◆ YOUR INSTRUCTIONS ◆
Examine each line of the listing below. Copy those in which the string "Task" appears.

━━ DATA SUPPLIED

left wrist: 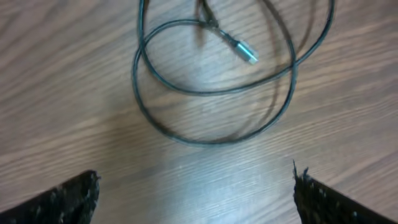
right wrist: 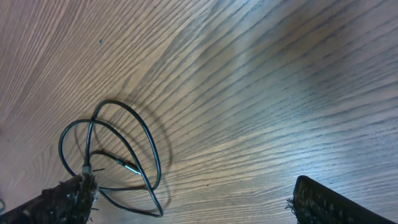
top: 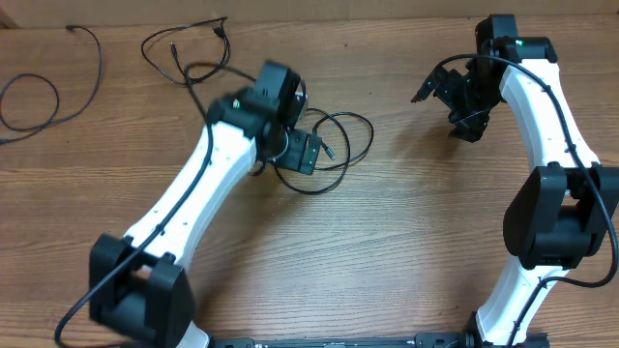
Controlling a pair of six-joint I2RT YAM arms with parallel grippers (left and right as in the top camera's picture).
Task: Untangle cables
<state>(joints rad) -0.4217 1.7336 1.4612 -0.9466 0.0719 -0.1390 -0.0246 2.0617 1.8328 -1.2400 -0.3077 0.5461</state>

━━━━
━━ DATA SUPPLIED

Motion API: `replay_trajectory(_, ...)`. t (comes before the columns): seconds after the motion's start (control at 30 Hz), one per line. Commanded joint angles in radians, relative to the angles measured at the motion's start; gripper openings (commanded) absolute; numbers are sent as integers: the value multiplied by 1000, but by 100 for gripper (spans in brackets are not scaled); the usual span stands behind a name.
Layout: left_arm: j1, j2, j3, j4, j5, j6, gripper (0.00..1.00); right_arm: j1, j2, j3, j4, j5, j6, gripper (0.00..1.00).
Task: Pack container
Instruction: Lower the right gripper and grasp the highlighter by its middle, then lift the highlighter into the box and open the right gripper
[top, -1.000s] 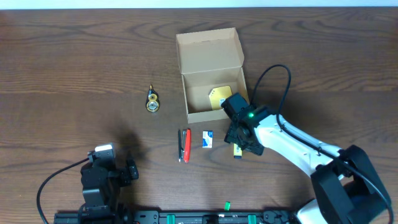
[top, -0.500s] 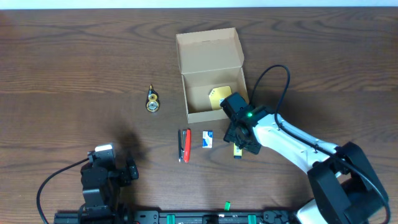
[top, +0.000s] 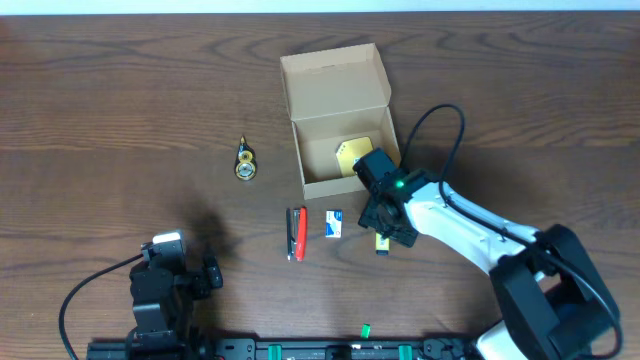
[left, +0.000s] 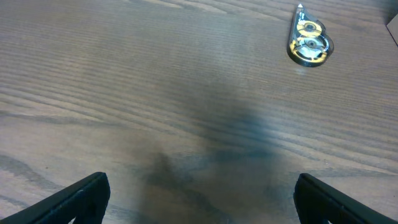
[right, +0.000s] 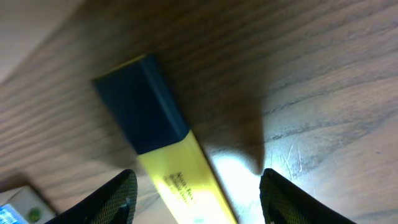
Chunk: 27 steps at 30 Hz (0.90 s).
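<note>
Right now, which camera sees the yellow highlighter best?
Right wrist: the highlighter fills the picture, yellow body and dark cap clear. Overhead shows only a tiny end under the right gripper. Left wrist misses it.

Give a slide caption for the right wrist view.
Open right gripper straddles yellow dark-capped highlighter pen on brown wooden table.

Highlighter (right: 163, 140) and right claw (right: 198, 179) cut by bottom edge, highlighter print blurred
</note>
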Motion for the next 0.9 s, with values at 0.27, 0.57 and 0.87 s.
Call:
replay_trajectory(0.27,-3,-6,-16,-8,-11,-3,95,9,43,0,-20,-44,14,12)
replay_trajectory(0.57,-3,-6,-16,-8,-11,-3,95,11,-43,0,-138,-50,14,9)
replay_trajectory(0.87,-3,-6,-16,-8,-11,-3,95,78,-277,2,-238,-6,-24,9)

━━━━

◆ RESPONSE TO THE EXERCISE ◆
Task: Untangle cables
Task: Pack container

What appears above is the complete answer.